◆ Data for this task:
-=-=-=-=-

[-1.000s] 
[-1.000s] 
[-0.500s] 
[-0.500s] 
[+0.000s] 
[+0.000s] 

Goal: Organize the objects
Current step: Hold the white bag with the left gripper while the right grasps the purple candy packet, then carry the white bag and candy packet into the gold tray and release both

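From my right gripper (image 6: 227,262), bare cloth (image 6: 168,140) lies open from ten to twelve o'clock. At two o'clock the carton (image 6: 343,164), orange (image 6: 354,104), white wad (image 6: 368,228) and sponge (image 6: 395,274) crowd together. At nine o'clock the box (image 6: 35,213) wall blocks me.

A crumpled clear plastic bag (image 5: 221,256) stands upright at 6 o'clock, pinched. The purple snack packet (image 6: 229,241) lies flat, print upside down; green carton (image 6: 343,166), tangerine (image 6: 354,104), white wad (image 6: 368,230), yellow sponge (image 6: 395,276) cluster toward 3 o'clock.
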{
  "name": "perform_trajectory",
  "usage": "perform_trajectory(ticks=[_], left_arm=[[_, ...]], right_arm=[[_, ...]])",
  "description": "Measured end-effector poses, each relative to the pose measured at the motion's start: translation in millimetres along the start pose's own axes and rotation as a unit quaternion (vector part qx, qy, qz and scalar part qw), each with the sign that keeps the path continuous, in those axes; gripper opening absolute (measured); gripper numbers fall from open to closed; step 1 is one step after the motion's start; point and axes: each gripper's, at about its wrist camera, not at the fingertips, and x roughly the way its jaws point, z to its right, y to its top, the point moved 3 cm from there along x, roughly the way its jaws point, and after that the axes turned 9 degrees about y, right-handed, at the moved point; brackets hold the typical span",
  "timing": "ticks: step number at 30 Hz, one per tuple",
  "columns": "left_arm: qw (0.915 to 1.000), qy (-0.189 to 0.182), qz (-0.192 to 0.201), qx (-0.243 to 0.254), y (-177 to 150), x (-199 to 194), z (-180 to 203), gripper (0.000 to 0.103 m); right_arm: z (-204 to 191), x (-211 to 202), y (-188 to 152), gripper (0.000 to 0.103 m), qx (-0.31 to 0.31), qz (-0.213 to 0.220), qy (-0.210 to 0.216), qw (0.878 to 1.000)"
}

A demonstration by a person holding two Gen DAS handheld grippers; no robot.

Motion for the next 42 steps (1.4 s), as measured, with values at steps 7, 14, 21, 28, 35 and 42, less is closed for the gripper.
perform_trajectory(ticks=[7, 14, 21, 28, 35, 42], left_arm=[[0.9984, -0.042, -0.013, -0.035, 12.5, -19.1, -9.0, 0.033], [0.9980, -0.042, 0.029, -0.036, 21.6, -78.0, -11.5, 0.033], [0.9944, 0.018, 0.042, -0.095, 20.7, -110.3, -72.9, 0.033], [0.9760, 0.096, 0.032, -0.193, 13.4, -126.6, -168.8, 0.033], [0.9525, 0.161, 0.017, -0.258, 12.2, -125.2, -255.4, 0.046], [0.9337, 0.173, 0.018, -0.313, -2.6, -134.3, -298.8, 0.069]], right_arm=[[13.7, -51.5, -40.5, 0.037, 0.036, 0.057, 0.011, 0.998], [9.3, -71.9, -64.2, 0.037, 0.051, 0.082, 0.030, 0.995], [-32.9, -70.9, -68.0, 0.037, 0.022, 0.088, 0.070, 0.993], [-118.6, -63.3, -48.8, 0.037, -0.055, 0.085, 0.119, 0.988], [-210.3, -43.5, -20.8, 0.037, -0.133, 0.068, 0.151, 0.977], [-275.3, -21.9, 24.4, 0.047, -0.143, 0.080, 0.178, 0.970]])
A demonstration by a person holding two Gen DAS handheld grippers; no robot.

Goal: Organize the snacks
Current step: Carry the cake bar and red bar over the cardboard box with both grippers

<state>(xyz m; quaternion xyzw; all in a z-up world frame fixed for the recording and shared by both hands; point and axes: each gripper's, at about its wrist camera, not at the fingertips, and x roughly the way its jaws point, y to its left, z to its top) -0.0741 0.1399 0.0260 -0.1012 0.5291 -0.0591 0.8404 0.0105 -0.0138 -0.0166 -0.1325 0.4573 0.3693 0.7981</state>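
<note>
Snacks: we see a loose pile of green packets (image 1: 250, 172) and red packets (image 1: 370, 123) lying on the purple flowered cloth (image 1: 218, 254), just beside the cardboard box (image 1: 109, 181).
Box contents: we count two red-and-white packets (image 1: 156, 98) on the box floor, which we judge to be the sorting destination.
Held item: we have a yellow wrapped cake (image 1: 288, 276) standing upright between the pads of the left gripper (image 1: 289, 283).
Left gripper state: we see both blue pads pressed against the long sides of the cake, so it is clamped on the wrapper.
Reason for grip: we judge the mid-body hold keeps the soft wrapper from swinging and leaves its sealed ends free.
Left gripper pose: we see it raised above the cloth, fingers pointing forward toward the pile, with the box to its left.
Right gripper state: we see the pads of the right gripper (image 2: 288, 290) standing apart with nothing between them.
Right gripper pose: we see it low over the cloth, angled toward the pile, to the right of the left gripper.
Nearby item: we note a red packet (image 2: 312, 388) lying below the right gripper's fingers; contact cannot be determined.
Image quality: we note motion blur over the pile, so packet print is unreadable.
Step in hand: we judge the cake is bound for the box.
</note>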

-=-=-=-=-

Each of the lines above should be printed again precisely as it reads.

◆ Answer below:
[-1.000s] 
[-1.000s] 
[-0.500s] 
[-0.500s] 
[+0.000s] 
[+0.000s] 

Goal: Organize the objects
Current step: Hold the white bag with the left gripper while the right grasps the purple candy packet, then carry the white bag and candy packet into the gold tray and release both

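From my right gripper (image 6: 227,262), bare cloth (image 6: 168,140) lies open from ten to twelve o'clock. At two o'clock the carton (image 6: 343,164), orange (image 6: 354,104), white wad (image 6: 368,228) and sponge (image 6: 395,274) crowd together. At nine o'clock the box (image 6: 35,213) wall blocks me.

A crumpled clear plastic bag (image 5: 221,256) stands upright at 6 o'clock, pinched. The purple snack packet (image 6: 229,241) lies flat, print upside down; green carton (image 6: 343,166), tangerine (image 6: 354,104), white wad (image 6: 368,230), yellow sponge (image 6: 395,276) cluster toward 3 o'clock.
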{
  "name": "perform_trajectory",
  "usage": "perform_trajectory(ticks=[_], left_arm=[[_, ...]], right_arm=[[_, ...]])",
  "description": "Measured end-effector poses, each relative to the pose measured at the motion's start: translation in millimetres along the start pose's own axes and rotation as a unit quaternion (vector part qx, qy, qz and scalar part qw), each with the sign that keeps the path continuous, in those axes; gripper opening absolute (measured); gripper numbers fall from open to closed; step 1 is one step after the motion's start; point and axes: each gripper's, at about its wrist camera, not at the fingertips, and x roughly the way its jaws point, z to its right, y to its top, the point moved 3 cm from there along x, roughly the way its jaws point, and after that the axes turned 9 degrees about y, right-handed, at the moved point; brackets hold the typical span",
  "timing": "ticks: step number at 30 Hz, one per tuple",
  "columns": "left_arm: qw (0.915 to 1.000), qy (-0.189 to 0.182), qz (-0.192 to 0.201), qx (-0.243 to 0.254), y (-177 to 150), x (-199 to 194), z (-180 to 203), gripper (0.000 to 0.103 m); right_arm: z (-204 to 191), x (-211 to 202), y (-188 to 152), gripper (0.000 to 0.103 m), qx (-0.31 to 0.31), qz (-0.213 to 0.220), qy (-0.210 to 0.216), qw (0.878 to 1.000)"
}

A demonstration by a person holding two Gen DAS handheld grippers; no robot.

Motion for the next 42 steps (1.4 s), as measured, with values at steps 7, 14, 21, 28, 35 and 42, less is closed for the gripper.
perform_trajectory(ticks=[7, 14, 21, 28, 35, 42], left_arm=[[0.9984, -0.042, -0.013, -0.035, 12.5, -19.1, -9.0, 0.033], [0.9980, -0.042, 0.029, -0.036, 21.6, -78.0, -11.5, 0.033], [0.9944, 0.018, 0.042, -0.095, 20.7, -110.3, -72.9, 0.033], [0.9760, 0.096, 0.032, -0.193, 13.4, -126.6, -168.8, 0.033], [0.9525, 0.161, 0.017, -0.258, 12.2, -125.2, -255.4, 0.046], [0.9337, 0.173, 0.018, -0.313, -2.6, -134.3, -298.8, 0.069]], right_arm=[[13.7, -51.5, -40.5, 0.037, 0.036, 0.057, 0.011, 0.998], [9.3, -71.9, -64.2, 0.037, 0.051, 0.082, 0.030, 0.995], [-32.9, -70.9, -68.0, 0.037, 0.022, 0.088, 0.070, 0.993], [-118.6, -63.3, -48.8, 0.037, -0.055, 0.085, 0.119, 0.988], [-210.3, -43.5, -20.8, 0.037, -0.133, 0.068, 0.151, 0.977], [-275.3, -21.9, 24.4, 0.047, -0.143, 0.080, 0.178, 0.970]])
A demonstration by a person holding two Gen DAS handheld grippers; no robot.

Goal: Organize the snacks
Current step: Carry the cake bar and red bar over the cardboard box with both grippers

<state>(xyz m; quaternion xyzw; all in a z-up world frame fixed for the recording and shared by both hands; point and axes: each gripper's, at about its wrist camera, not at the fingertips, and x roughly the way its jaws point, y to its left, z to its top) -0.0741 0.1399 0.0260 -0.1012 0.5291 -0.0591 0.8404 0.0105 -0.0138 -0.0166 -0.1325 0.4573 0.3693 0.7981</state>
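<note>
Snacks: we see a loose pile of green packets (image 1: 250, 172) and red packets (image 1: 370, 123) lying on the purple flowered cloth (image 1: 218, 254), just beside the cardboard box (image 1: 109, 181).
Box contents: we count two red-and-white packets (image 1: 156, 98) on the box floor, which we judge to be the sorting destination.
Held item: we have a yellow wrapped cake (image 1: 288, 276) standing upright between the pads of the left gripper (image 1: 289, 283).
Left gripper state: we see both blue pads pressed against the long sides of the cake, so it is clamped on the wrapper.
Reason for grip: we judge the mid-body hold keeps the soft wrapper from swinging and leaves its sealed ends free.
Left gripper pose: we see it raised above the cloth, fingers pointing forward toward the pile, with the box to its left.
Right gripper state: we see the pads of the right gripper (image 2: 288, 290) standing apart with nothing between them.
Right gripper pose: we see it low over the cloth, angled toward the pile, to the right of the left gripper.
Nearby item: we note a red packet (image 2: 312, 388) lying below the right gripper's fingers; contact cannot be determined.
Image quality: we note motion blur over the pile, so packet print is unreadable.
Step in hand: we judge the cake is bound for the box.
</note>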

No additional output will be produced.